Die alte soziologische Theorie, dass die Einwanderung die Gesellschaft nicht erneuert, sondern konserviert?

Alonso Ruizpalacios: Ja, ja, ja! Migration bewahrt die Gesellschaft. Und viele dieser Ideen stehen bereits im Original von Wesker. Es ist ein faszinierender Text, der viele Denkanstöße gibt.

Estela (Anna Diaz) und Pedro (Raúl Briones) (© SquareOne)
Estela (Anna Diaz) und Pedro (Raúl Briones) (© SquareOne)

Wie war das Casting zu diesem sehr vielschichtigen Ensemblefilm?

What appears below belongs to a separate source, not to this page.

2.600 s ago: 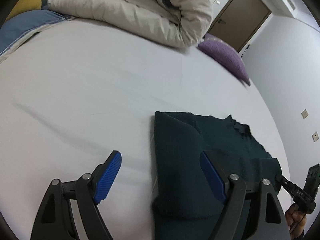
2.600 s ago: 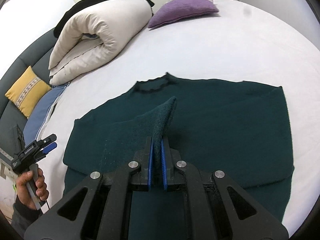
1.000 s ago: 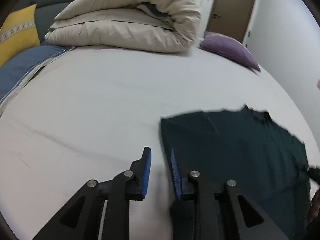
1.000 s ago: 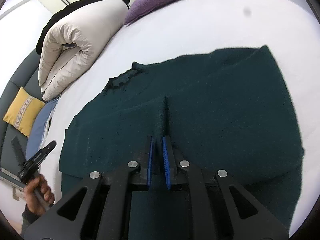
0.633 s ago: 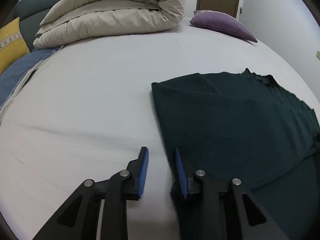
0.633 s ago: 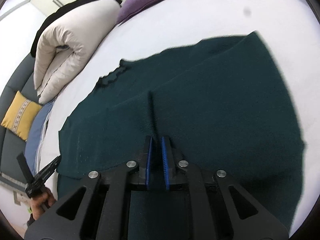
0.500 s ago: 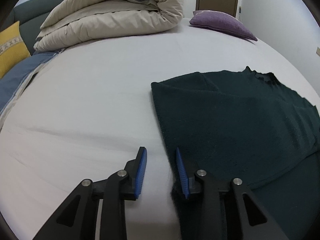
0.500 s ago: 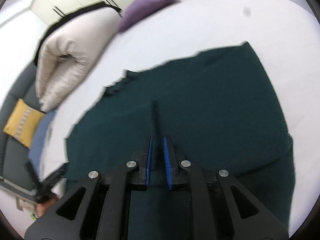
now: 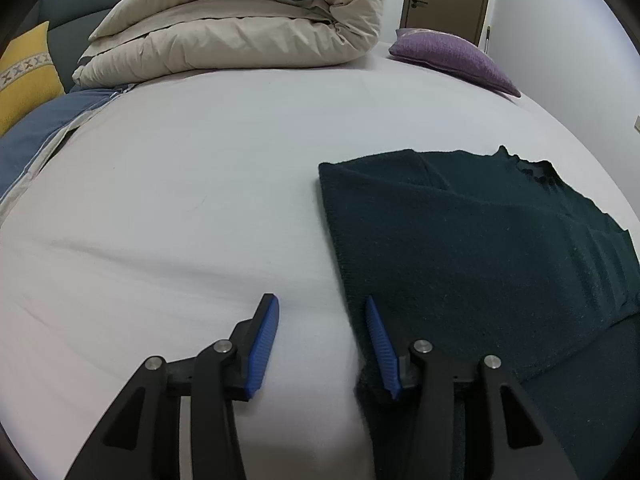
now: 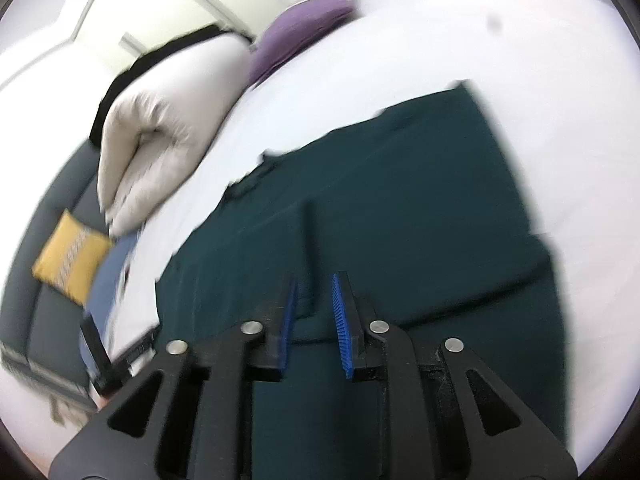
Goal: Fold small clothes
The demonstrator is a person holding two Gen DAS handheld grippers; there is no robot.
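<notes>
The white bed (image 9: 200, 184) takes up most of both views, and the dark green sweater (image 9: 472, 248) lies flat on its near right part. Both sides look already folded in over the body, a flap edge running down the middle in the right wrist view, so the sweater forms a tall rectangle with the collar at the far end. What seems left is folding it across its length, bottom up toward the collar.

At the far left a rolled beige duvet (image 9: 248, 28) sits on the bed, with a purple cushion (image 9: 452, 56) at the far right and a yellow cushion (image 9: 24, 80) on the grey sofa beyond. All are well apart from the sweater; nothing blocks the fold.

The right gripper (image 10: 314, 312) hangs over the sweater's near middle, its jaws opening; that view is blurred, but no cloth seems pinched. The left gripper (image 9: 320, 344) is at the sweater's near left edge, jaws opening, one pad over bare sheet, the other at the cloth's border.
</notes>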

Alonso Ruizpalacios: Es war ein sehr komplexes Casting, denn es ist ein multinationaler Ensemblefilm mit vielen Charakteren. Wir hatten also drei Casting-Direktoren, einen in Mexiko für alle Rollen in Mexiko, einen in New York für alle Gringos und einen in Europa für viele interessante Charaktere. Die Haitianer kamen auch aus Mexiko, weil es in Mexiko eine haitianische Gemeinschaft gibt, die Lavalosas. Und dann sind da noch all die Amerikaner, und Rashid kam auch von dort. Es war also ein langwieriger und komplexer Prozess, ein Zirkus mit drei Manegen, bei dem wir all diese Gruppen zusammenstellten und Tests durchführten, um herauszufinden, ob sich die eine mit der anderen verträgt oder nicht, sozusagen eine Kombination. Und als wir sie dann hatten, brachten wir sie nach Mexiko, um drei Wochen lang zu proben, was für einen Film ziemlich viel ist. Drei Wochen mit allen Schauspielern zu proben, das war sehr schön, und es war notwendig: wir haben viel improvisiert, um eine gemeinsame Basis zu finden, unsere eigene Sprache zu entwickeln und ein Gemeinschaftsgefühl. Ich denke, das spiegelt sich auch im Film wider.